_What the exercise asks:_ Would you please copy every line below that includes the string "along"?

### Extracted entries ###

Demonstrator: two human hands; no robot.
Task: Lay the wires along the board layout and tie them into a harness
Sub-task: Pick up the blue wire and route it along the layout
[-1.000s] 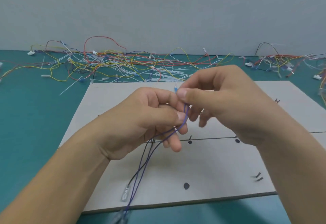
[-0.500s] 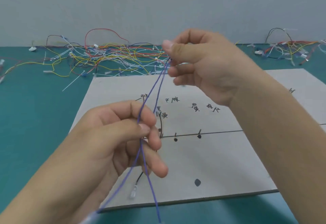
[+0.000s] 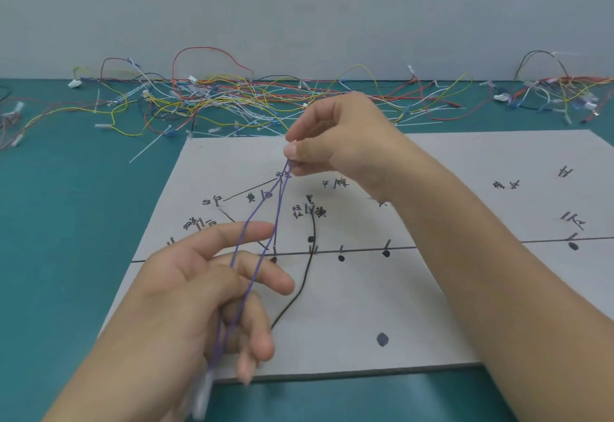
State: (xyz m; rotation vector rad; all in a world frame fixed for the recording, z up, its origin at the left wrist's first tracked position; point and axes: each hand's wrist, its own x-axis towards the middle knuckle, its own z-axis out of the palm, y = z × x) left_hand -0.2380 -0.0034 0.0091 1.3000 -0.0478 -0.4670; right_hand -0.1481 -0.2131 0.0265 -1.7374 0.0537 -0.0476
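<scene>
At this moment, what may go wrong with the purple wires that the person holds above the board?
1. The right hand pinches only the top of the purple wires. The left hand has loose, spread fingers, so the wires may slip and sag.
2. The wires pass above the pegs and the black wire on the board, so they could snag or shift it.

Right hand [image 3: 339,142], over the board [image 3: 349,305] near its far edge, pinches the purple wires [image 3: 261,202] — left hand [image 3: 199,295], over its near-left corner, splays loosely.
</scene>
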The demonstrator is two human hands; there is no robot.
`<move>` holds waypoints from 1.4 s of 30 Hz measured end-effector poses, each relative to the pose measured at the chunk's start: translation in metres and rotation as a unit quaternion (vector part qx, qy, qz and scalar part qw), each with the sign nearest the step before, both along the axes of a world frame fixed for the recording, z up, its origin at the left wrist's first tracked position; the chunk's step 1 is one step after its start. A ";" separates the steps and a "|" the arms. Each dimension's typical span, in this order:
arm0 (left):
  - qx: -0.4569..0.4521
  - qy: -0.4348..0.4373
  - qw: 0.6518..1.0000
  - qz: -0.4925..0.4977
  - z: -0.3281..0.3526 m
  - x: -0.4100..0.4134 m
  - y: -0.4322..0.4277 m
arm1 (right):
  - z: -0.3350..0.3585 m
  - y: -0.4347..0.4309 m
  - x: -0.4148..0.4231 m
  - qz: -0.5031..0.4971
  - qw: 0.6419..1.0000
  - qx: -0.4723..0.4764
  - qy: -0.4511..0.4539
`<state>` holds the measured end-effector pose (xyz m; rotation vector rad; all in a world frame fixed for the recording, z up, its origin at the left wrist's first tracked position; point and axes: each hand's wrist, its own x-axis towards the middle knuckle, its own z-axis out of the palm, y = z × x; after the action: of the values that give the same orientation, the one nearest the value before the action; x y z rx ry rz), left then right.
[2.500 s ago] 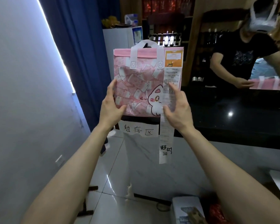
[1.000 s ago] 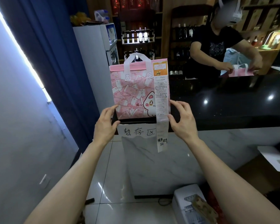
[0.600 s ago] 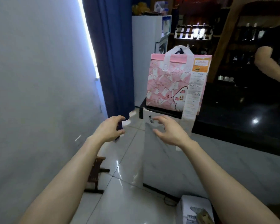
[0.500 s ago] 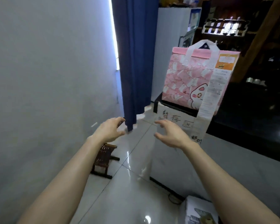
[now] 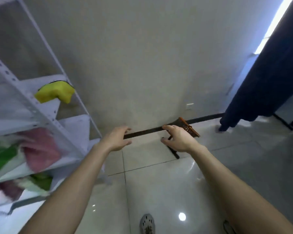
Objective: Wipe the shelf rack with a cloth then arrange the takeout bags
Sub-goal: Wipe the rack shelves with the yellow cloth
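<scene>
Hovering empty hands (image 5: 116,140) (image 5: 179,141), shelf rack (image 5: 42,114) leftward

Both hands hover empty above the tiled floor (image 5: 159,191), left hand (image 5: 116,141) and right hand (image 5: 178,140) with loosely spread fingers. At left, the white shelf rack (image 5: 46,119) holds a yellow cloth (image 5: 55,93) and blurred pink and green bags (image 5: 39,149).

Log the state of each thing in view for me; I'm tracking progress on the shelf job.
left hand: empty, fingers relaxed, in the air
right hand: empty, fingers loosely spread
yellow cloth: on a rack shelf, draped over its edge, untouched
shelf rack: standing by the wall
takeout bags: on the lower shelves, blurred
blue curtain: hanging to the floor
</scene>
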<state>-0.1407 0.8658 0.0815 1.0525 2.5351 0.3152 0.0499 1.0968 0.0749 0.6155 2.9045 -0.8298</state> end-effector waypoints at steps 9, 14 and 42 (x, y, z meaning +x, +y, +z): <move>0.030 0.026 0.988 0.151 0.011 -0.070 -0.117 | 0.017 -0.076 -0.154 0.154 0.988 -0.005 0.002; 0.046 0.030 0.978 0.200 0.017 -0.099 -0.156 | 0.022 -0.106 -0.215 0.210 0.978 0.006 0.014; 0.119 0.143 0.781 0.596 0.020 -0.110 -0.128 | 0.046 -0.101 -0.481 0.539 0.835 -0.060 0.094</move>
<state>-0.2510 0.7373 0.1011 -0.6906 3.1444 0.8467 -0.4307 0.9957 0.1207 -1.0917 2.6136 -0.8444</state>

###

_Answer box:_
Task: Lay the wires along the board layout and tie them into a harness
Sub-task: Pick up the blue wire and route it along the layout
`<move>` holds waypoints from 1.4 s of 30 Hz measured end-effector poses, each relative to the pose measured at the chunk's start: translation in metres and rotation as a unit quaternion (vector part qx, qy, qz and scalar part qw), each with the sign nearest the step before, both along the axes of a world frame fixed for the recording, z up, its origin at the left wrist's first tracked position; the chunk's step 1 is one step after its start. A ";" separates the steps and a "|" the arms. Each dimension's typical span, in this order:

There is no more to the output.